As you would expect, studies on individuals become more and more detailed.  Research identifies "normal" behavior - goals for normalcy are identified, school children are monitored and ranked.  They are individualized and scrutinized.

In the end, we have a radically individualized way of perceiving society that thrives as a result of each individual's discipline and obedience.  A high level of transparency, as a mechanism for ascribing power relationships, can be attributed to such disciplined, obedient masses.  Even Occupy Wall Street is obedient - protestors seek city permits and permissions, facilitate (usually) efficient vacancies, refuse to react violently even as they're systematically and methodically pepper-sprayed or imprisoned.  These docile, obedient bodies are perceived as heroes (and I won't say they aren't brave - they are far more brave then me!).  The perceived heroism of remaining docile even in the face of violence is part of a whole apparatus of power that pervades modern society.

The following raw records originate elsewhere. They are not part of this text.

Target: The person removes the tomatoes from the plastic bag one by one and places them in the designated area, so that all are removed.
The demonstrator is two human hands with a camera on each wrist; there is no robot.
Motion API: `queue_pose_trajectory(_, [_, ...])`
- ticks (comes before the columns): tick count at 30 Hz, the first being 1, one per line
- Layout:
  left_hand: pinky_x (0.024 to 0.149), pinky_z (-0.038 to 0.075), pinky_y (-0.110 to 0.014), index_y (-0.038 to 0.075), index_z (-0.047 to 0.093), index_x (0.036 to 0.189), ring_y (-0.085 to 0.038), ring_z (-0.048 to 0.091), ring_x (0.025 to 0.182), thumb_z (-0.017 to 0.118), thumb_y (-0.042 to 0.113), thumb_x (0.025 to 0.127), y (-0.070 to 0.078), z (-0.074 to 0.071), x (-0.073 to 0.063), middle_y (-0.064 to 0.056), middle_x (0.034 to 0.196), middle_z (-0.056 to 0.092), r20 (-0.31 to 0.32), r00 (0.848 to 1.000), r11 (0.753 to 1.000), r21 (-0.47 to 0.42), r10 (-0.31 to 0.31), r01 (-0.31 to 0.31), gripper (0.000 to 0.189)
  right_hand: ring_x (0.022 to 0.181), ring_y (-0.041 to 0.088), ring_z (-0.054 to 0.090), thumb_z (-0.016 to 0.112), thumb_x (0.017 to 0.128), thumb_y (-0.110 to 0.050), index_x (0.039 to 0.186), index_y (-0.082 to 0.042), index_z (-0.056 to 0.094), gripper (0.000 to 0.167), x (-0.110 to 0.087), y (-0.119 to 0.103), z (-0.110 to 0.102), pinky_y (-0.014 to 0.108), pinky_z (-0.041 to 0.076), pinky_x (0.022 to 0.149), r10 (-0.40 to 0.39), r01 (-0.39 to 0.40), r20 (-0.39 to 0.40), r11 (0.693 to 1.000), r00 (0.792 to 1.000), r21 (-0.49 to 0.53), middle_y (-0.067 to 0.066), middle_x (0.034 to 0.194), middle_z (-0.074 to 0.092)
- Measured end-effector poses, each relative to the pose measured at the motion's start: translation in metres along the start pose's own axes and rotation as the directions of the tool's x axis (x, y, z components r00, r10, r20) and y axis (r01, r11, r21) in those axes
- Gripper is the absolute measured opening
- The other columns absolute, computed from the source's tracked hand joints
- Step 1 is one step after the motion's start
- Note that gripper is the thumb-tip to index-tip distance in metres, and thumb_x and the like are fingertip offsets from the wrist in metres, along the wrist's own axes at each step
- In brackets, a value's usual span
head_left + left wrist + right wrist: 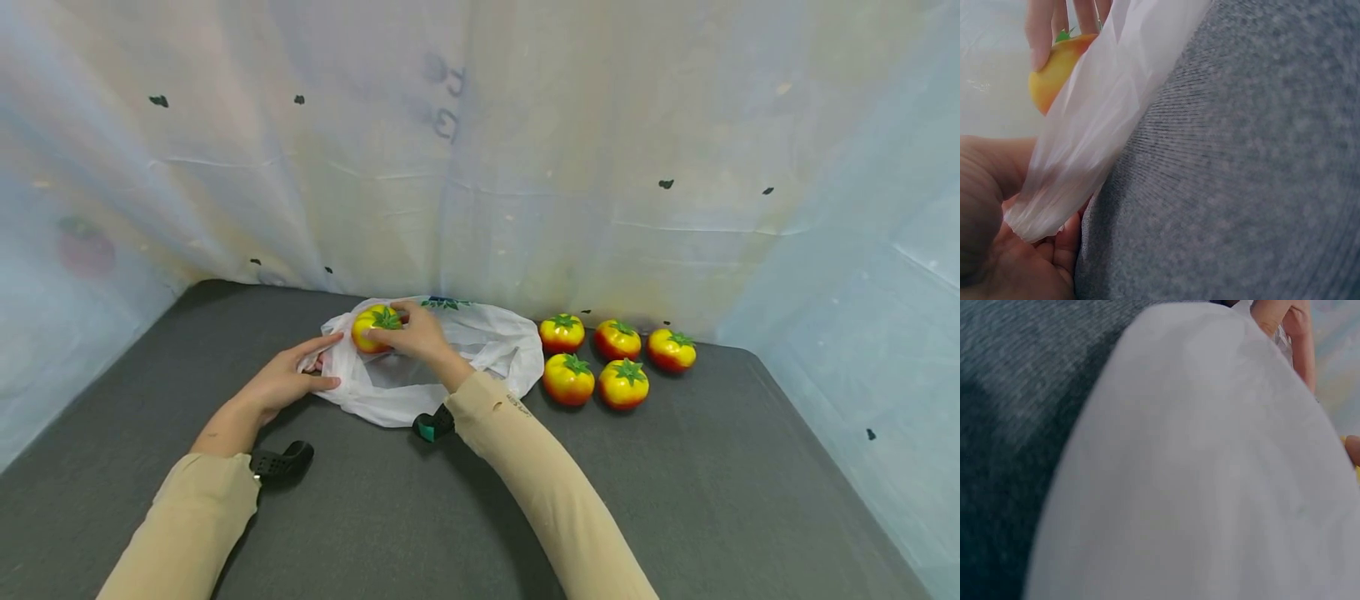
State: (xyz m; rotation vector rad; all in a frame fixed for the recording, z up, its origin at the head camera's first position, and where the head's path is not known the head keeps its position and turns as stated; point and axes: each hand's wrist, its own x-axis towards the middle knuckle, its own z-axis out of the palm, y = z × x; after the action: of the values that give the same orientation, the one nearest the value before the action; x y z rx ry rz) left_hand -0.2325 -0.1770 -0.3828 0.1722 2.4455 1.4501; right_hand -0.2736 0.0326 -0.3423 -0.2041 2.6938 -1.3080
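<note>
A yellow-red toy-like tomato [370, 328] with a green leafy top is pinched between the thumb and fingers of my right hand [420, 333]. It is held over the left part of a white plastic bag [390, 406], whose mouth lies spread. My left hand [273, 385] grips the bag's gathered left end; in the left wrist view that bunched plastic [1041, 219] runs into the palm. Above it the right fingers [1040, 37] touch the tomato [1054, 78], partly hidden by the bag. White plastic [1197, 456] fills most of the right wrist view.
Right of the bag several similar tomatoes [567, 380] stand in two rows on the dark grey table [712, 483]. Pale sheeting [525, 167] hangs behind the table and along both sides. A black wrist device [281, 460] sits on the left wrist.
</note>
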Motion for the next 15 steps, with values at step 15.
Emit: queue_pose_trajectory(15, [0.108,0.007,-0.071,0.019,0.023,0.154,-0.05,0.0,0.143,0.072,0.024,0.085,0.002,-0.001,0.0,-0.026,0.158,0.005,-0.001,1.0,1.0,0.019,0.009,-0.009,0.084,0.115,0.024,0.053,0.073,0.08,-0.044,0.138,-0.016,0.049,0.069,-0.01,0.002,-0.014,0.035,0.05,0.092,-0.014,0.014,0.022,1.0,1.0,0.013,0.01,0.133,0.054])
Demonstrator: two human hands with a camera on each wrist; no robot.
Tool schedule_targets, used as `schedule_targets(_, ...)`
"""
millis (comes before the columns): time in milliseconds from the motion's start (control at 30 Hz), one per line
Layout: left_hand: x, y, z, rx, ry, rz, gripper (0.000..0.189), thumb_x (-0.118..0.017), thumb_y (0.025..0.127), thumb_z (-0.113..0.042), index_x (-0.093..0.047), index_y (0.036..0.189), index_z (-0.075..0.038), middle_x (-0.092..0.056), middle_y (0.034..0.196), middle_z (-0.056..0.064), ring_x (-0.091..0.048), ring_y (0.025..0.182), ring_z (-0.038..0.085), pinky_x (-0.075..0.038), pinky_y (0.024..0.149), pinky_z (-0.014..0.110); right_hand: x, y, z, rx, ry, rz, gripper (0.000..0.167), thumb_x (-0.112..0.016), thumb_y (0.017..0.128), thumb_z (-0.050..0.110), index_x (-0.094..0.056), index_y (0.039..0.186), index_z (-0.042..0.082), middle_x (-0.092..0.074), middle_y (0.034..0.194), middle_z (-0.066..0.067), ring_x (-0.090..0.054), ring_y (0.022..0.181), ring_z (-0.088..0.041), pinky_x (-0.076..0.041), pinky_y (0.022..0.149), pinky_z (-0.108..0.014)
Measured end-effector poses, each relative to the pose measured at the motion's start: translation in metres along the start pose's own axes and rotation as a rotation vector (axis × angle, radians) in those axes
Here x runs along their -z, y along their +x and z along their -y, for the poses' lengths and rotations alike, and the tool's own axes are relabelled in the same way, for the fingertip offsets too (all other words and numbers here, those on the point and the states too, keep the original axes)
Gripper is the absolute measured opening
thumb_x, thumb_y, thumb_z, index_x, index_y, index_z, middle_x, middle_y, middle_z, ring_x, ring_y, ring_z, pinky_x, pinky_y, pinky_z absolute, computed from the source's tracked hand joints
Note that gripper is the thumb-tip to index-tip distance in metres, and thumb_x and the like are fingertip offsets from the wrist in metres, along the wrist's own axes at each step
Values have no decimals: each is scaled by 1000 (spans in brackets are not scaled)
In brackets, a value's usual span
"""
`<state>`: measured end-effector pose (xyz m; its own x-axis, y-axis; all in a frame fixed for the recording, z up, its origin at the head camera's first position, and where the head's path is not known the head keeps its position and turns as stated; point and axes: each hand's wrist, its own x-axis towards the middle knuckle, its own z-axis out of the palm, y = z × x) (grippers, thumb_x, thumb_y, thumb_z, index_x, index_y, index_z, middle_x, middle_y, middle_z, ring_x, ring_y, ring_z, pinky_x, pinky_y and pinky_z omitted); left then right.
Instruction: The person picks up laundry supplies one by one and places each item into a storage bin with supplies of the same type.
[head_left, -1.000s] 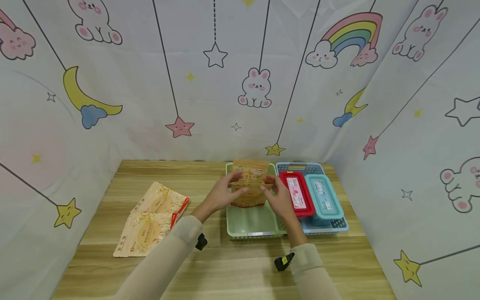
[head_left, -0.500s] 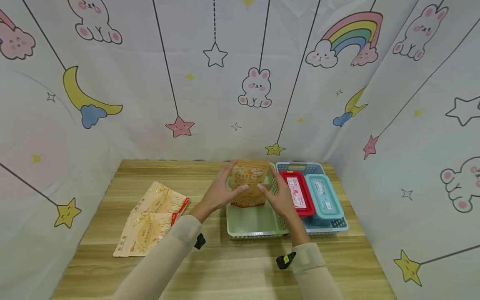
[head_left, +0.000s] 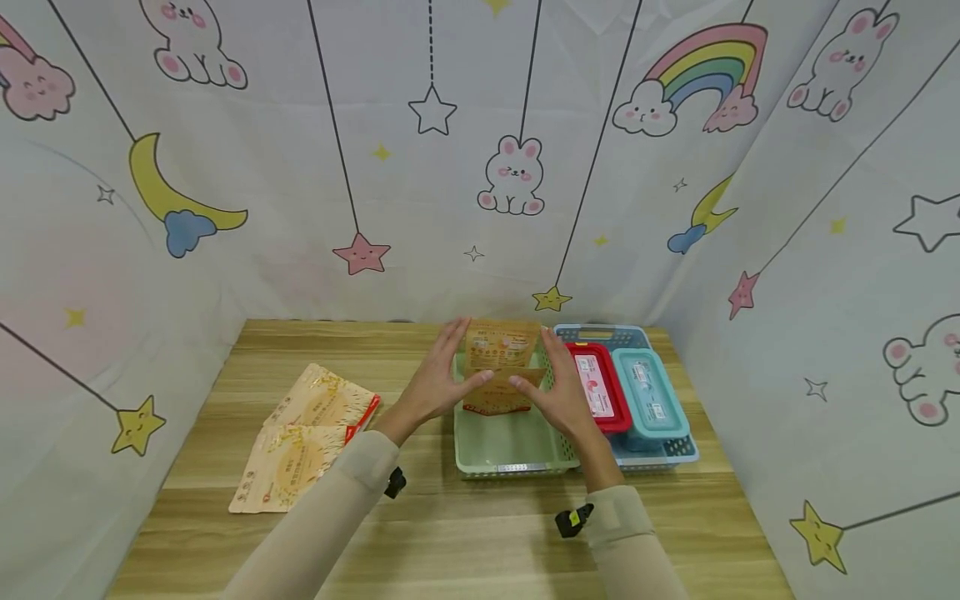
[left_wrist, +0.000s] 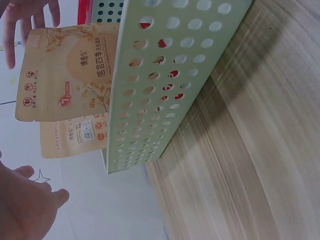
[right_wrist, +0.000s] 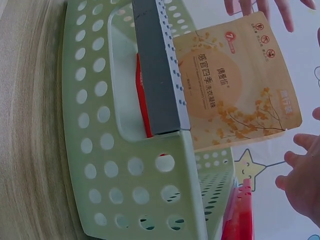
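Note:
Two tan laundry-pod pouches stand upright in a pale green basket (head_left: 502,450), one behind the other: the front pouch (head_left: 497,398) and the rear pouch (head_left: 501,343). My left hand (head_left: 437,385) is at their left side, fingers spread and thumb stretched across the front. On the right, my right hand (head_left: 561,398) mirrors it, fingers extended. Both wrist views show a gap between the thumbs and the front pouch (right_wrist: 230,85). The left wrist view shows the rear pouch (left_wrist: 70,137) poking out past the front one.
Two more tan pouches overlap on the left of the wooden table: an upper pouch (head_left: 322,400) and a lower pouch (head_left: 288,468). A blue basket (head_left: 660,460) adjoins the green one, holding a red lidded box (head_left: 596,383) and a teal lidded box (head_left: 651,392). Printed cloth walls enclose the table.
My hands have spread apart, the fingers moving from the pouches' faces out and back to either side. The pouches still stand in the basket.

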<state>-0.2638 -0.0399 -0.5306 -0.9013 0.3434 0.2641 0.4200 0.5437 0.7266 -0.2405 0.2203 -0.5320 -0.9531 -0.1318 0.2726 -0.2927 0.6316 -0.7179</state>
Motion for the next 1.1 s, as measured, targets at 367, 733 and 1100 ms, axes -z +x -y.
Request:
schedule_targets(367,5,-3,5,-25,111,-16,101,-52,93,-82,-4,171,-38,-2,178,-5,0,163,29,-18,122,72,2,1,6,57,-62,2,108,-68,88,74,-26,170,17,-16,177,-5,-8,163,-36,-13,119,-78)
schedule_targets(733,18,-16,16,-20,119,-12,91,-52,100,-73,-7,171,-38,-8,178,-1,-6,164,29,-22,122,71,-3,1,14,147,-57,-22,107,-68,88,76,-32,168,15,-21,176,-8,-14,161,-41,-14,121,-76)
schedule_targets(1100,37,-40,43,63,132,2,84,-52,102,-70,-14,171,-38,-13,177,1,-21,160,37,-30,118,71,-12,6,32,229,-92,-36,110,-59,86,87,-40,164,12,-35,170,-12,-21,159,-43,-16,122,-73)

So, what of Michael's idea?  What if the degree of individualization and transparency no longer eluded the highest echelons of power?  So the person providing the order to pepper spray the masses was watched and recorded and understood by the masses...  Would that person, like the occupiers, become more manageable?  Would the same levels of obedience and discipline apply to exposed leaders no longer able to close a door or stamp a document 'classified'?



I will follow up on this with a book review of "WikiLeaks: Inside Julian Assange's War on Secrecy" by David Leigh and Luke Harding of The Guardian.  After reading Michael's book, I realized I knew very little about WikiLeaks and the greatest leak of classified information in history.  So, when I saw the book on sale at Powell's, I grabbed it.  I'm so glad I did (just as I'm glad I was able to read Michael's awesome work!).

Foucault, Michel.  Discipline and Punish: The Birth of the Prison.  Trans. Alan Sheridan.  New York: Random House, 1995.